The expected result is an exact restatement of the data, free of pictures.

*DATA BLOCK*
Content starts

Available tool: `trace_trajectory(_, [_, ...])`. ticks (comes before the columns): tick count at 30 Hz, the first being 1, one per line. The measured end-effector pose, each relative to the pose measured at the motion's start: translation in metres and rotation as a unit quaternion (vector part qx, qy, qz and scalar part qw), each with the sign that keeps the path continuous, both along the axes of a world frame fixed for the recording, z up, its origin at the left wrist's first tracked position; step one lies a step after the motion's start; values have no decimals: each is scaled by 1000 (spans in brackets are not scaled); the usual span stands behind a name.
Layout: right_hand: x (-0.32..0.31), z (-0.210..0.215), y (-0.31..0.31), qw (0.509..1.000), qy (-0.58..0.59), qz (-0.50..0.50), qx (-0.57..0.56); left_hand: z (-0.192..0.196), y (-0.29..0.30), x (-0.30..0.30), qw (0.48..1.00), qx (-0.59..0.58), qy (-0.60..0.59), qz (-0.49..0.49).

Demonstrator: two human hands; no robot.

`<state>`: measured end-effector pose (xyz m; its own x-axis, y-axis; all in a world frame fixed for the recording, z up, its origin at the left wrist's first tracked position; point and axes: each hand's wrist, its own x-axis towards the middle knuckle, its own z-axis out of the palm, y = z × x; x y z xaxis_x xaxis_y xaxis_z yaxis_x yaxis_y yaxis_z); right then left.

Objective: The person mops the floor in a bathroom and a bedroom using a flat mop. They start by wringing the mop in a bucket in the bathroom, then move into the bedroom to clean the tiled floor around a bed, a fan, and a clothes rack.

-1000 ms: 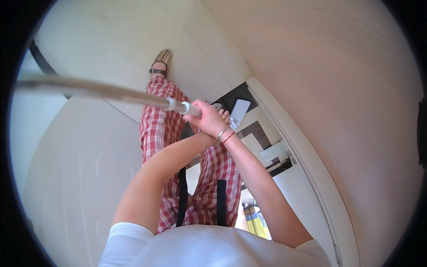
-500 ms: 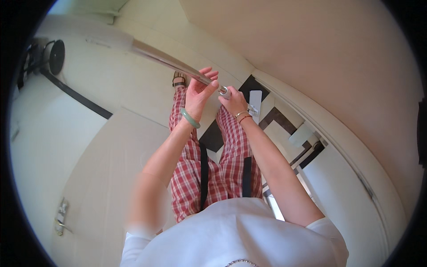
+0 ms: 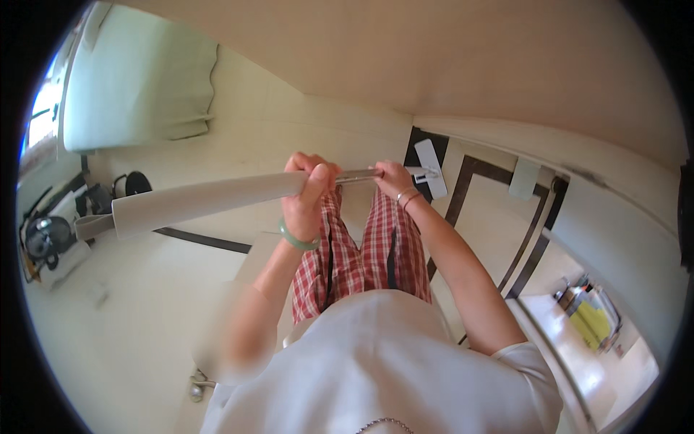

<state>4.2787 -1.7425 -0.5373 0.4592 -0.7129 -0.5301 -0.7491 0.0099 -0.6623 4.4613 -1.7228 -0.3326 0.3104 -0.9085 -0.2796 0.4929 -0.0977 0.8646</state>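
A long-handled flat mop lies across my front, its pole close to level. Its thick grey grip [image 3: 210, 202] reaches to the left and ends in a loop. My left hand [image 3: 309, 194], with a green bangle at the wrist, is wrapped round the handle where the grip meets the metal pole [image 3: 353, 175]. Farther right along the pole, my right hand [image 3: 392, 178] closes round it. Just beyond that hand shows the white rectangular mop head [image 3: 431, 170], near the floor by a dark strip.
A beige wall or panel [image 3: 463, 65] fills the upper right. Pale green cloth [image 3: 144, 87] hangs at the far left, with a black round object [image 3: 131, 184] below it. A door handle [image 3: 199, 385] shows at lower left. To the right, past a doorway, lies a yellow item [image 3: 589, 324].
The handle has swung down and its grip has come into clear view. My left hand, earlier loose with fingers spread, now wraps the handle. My view has turned, showing more of the right-hand room.
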Motion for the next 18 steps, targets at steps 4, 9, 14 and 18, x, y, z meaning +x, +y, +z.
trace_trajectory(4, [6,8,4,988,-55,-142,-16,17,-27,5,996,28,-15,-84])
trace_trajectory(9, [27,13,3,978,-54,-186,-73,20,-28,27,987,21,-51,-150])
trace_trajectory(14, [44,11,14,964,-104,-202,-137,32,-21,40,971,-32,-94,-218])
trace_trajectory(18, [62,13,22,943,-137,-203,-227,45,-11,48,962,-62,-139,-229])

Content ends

*ANSWER TO THIS EXERCISE*
Available tool: `trace_trajectory(_, [_, ...])`. ticks (comes before the columns): tick count at 30 Hz, the first being 1, one per line. The measured end-effector pose, each relative to the pose measured at the motion's start: translation in metres and rotation as a unit quaternion (vector part qx, qy, qz and scalar part qw), each with the sign that keeps the path continuous, both along the axes of a world frame fixed for the recording, z up, its origin at the left wrist's first tracked position; step one lies a step after the motion's start; values have no decimals: each is scaled by 1000 (spans in brackets are not scaled); the usual span stands behind a name.
Layout: right_hand: x (-0.32..0.31), z (-0.210..0.215), y (-0.31..0.31), qw (0.509..1.000), qy (-0.58..0.59), qz (-0.50..0.50), qx (-0.57..0.56); left_hand: z (-0.192..0.196), y (-0.29..0.30), x (-0.30..0.30), qw (0.48..1.00), qx (-0.59..0.58), qy (-0.60..0.59), qz (-0.49..0.49).

Demonstrator: two human hands; no robot.

`<state>`: measured end-effector pose (xyz m; its own x-axis, y-axis; all in a world frame fixed for the recording, z up, its origin at the left wrist's first tracked position; point and axes: each hand's wrist, its own x-axis towards the middle knuckle, its own z-axis out of the palm, y = z × x; x y z xaxis_x xaxis_y xaxis_z yaxis_x yaxis_y yaxis_z); right then left.

Objective: The person mops the floor in a bathroom and a bedroom using a flat mop. They start by wringing the mop in a bucket in the bathroom, then move into the bedroom to clean the tiled floor around a bed, a fan, and a clothes rack.

-1000 ms: 
-500 ms: 
+0 ms: 

<state>4.2787 -1.7425 -0.5373 0.4592 -0.7129 -0.5301 -0.7491 0.0099 -0.6623 4.4613 -1.7228 -0.3326 0.3104 -0.9085 -0.2796 0.4929 -0.0977 0.8646</state>
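A long-handled flat mop lies across my front, its pole close to level. Its thick grey grip [image 3: 210, 202] reaches to the left and ends in a loop. My left hand [image 3: 309, 194], with a green bangle at the wrist, is wrapped round the handle where the grip meets the metal pole [image 3: 353, 175]. Farther right along the pole, my right hand [image 3: 392, 178] closes round it. Just beyond that hand shows the white rectangular mop head [image 3: 431, 170], near the floor by a dark strip.
A beige wall or panel [image 3: 463, 65] fills the upper right. Pale green cloth [image 3: 144, 87] hangs at the far left, with a black round object [image 3: 131, 184] below it. A door handle [image 3: 199, 385] shows at lower left. To the right, past a doorway, lies a yellow item [image 3: 589, 324].
The handle has swung down and its grip has come into clear view. My left hand, earlier loose with fingers spread, now wraps the handle. My view has turned, showing more of the right-hand room.
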Motion for the next 18 steps, targets at steps 4, 9, 14 and 18, x, y, z meaning +x, +y, +z.
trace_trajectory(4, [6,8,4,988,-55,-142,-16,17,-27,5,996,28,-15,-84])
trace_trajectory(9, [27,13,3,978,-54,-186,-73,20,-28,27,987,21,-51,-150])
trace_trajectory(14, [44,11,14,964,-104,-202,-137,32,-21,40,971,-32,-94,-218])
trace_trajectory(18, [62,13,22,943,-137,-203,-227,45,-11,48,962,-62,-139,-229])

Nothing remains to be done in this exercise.